Abstract-High Efficiency Video Coding (HEVC), a modern video compression standard, exceeds the predecessor H.264 in efficiency by 50%, but with cost of increased complexity. It is one of main research topics for FPGA engineers working on image compression algorithms. On the other hand high-level synthesis tools after few years of lower interest from the industry and academic research, started to gain more of it recently. This paper presents FPGA implementation of HEVC 2D Inverse DCT transform implemented on Xilinx Virtex-6 using Impulse C high level language. Achieved results exceed 1080p@30fps with relatively high FPGA clock frequency and moderate resource usage.
I. INTRODUCTION

H
.265 is the most recent video coding algorithm released by joint collaboration between ITU and ISO organizations [1] , and also described in details in [2] . It is claimed that this compression is 50% better then its predecessor, H.264. Both mentioned video coding standards use finite precision approximation of Discrete Coding Transform to change from the spatial domain to frequency, however H.264 uses only transform block sizes 4x4 and 8x8. HEVC uses various, so called Transform Unit (TU) sizes, ranging from 4x4 to 32x32 pixels.
High level synthesis languages have gained focus in recent years both in academic and industry research. During last years, few such types of commercial and academic tools have been developed. Impulse C is one of languages which can be translated to HDL, and further synthesized. It allows also to partition the solution, to run it in the mixed software/hardware environment. HLS usage can significantly shorten development cycle, but with cost of FPGA resources and lower clock frequency achieved.
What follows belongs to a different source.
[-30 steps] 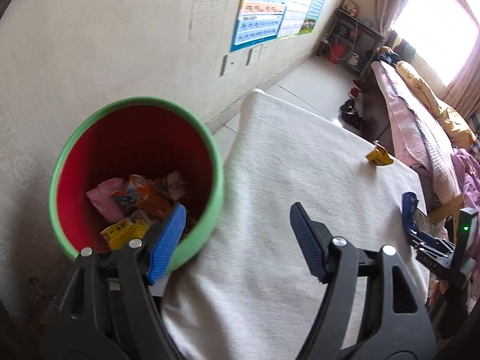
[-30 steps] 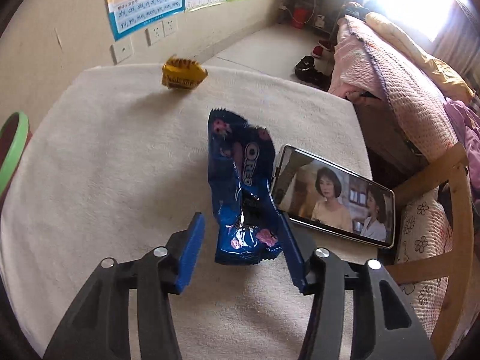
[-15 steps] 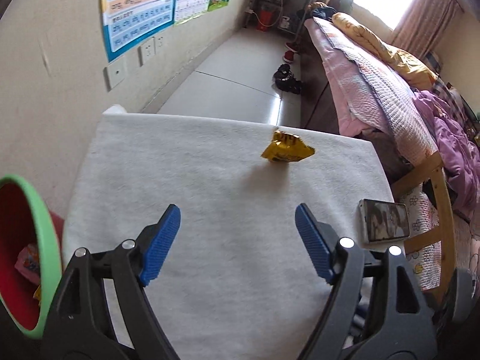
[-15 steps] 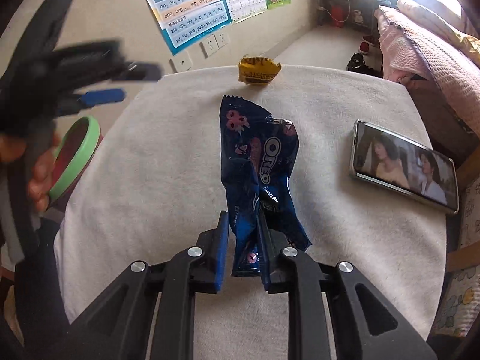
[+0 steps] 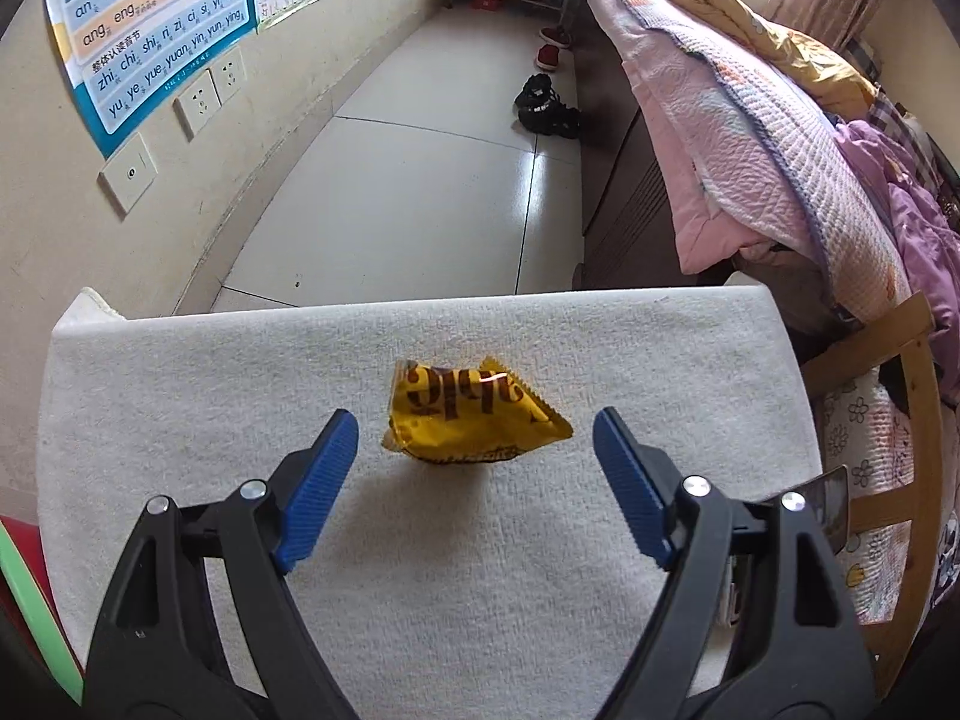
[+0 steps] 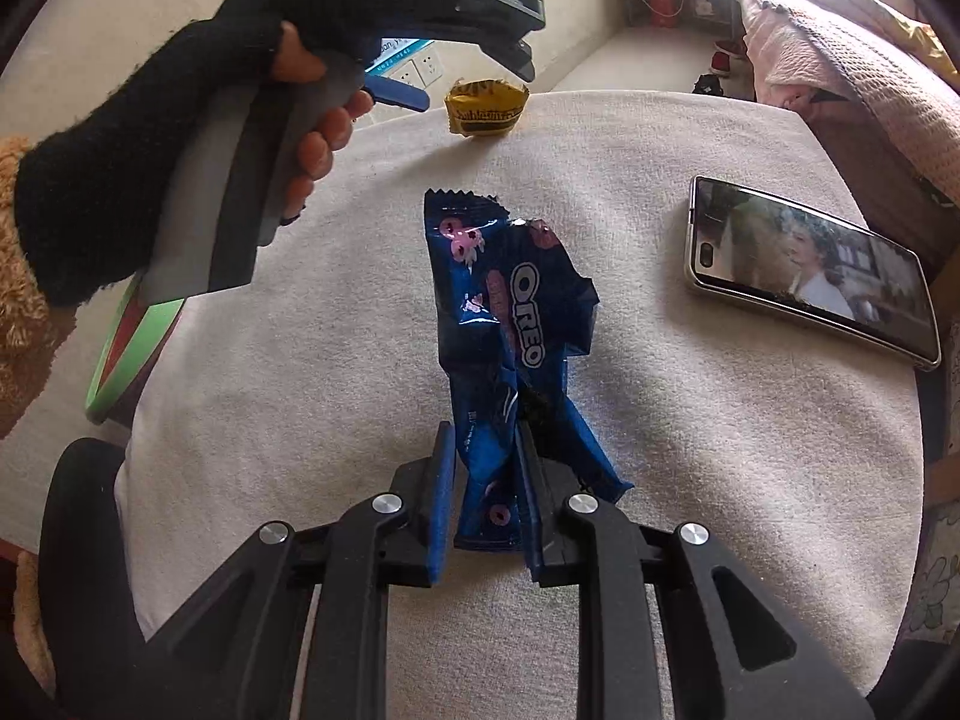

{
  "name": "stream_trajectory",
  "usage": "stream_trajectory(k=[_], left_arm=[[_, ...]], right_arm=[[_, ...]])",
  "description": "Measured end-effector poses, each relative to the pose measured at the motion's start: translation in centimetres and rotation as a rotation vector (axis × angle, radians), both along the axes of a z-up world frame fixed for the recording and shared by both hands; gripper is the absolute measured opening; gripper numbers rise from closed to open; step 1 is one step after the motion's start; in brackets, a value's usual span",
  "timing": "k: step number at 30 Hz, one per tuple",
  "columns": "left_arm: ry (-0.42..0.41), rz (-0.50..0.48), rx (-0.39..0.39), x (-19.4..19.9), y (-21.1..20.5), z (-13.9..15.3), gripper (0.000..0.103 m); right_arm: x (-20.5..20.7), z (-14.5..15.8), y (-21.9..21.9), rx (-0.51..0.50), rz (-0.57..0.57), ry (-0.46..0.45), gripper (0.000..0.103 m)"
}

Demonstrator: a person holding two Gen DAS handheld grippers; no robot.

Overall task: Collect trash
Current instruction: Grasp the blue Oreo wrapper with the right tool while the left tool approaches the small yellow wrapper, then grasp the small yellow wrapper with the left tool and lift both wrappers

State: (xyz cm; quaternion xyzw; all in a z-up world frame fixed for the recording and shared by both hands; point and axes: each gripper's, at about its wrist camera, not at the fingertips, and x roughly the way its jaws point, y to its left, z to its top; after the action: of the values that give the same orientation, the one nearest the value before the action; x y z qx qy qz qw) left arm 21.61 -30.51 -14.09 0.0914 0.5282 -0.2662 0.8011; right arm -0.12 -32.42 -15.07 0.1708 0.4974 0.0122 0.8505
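Right tongs (image 6: 480, 516) are clamped on the near end of the Oreo wrapper (image 6: 510, 312), most of which lies on the surface (image 6: 300, 420) just left of the phone (image 6: 810, 270). The grip is on thin foil only, so a slip on lifting is likely, and the phone could be dragged. Left tongs (image 5: 474, 480), having just opened wide, are empty, with the yellow wrapper (image 5: 468, 414) between the pads, untouched. The crumpled pack could be pushed away on closing. Bin (image 6: 129, 348) sits left of the Oreo wrapper

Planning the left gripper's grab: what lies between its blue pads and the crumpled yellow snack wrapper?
Only bare white towel; the left wrist view shows the open left gripper short of the yellow snack wrapper.
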Motion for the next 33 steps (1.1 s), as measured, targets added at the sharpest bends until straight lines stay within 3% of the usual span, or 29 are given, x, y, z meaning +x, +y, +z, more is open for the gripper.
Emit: stream_trajectory(k=[2, 9, 14, 21, 29, 30, 31, 33], left_arm=[[0.02, -0.005, 0.02, 0.3, -0.2, -0.6, 0.059], [-0.013, 0.016, -0.053, -1.8, 2.9, 1.5, 0.058], [-0.026, 0.065, -0.085, -5.2, 8.0, 2.9, 0.058], [0.017, 0.164, -0.095, -10.0, 16.4, 2.6, 0.058], [0.035, 0.293, -0.103, -14.2, 23.0, 2.2, 0.058], [0.044, 0.308, -0.109, -14.7, 23.6, 2.0, 0.058], [0.054, 0.319, -0.114, -14.9, 24.0, 1.8, 0.058], [0.062, 0.328, -0.118, -15.3, 24.7, 1.5, 0.058]], right_arm=[[0.1, -0.1, -0.1, 0.001, 0.001, 0.0, 0.019], [0.1, 0.1, -0.1, -0.013, 0.002, 0.003, 0.019], [0.3, 0.8, 0.4, -0.036, 0.004, 0.001, 0.018], [0.3, 2.3, 2.2, -0.041, 0.036, -0.02, 0.018], [-0.2, 2.7, 3.6, -0.036, 0.053, 0.002, 0.02], [-0.4, 2.7, 3.5, -0.039, 0.035, -0.001, 0.031], [-0.7, 2.8, 3.3, -0.039, 0.005, -0.011, 0.052], [-1.1, 3.3, 2.4, -0.034, -0.067, -0.047, 0.062]])
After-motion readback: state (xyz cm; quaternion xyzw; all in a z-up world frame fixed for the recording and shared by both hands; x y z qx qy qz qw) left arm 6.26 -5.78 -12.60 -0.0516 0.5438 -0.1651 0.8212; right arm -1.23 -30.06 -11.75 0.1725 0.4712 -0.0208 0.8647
Most of important scientific journals published special issue editions focused entirely on H.265 implementations, both hardware and software, to mention [3] and [4] . The majority of those articles are dealing with encoding challenges. Some of them like [5] exploits Graphics Processing Units (GPUs) to accelerate the intra decoding procedure in HEVC decoder. Hardware partial implementations of H.265 in HLS are presented e.g., in [6] and [7] dealing with only part of the standard, which may imply overall challenges in implementing the entire HEVC encoding/decoding in FPGA.
In general, number of published hardware implementations of HEVC decoder in FPGA (full or partial) is relatively large, but there is very small number of publications on H.265 decoders using high level languages. In this paper, authors would like to reference publication related to HEVC IDCT implementation using Xilinx Vivado HLS and compared with few other implementations [8] .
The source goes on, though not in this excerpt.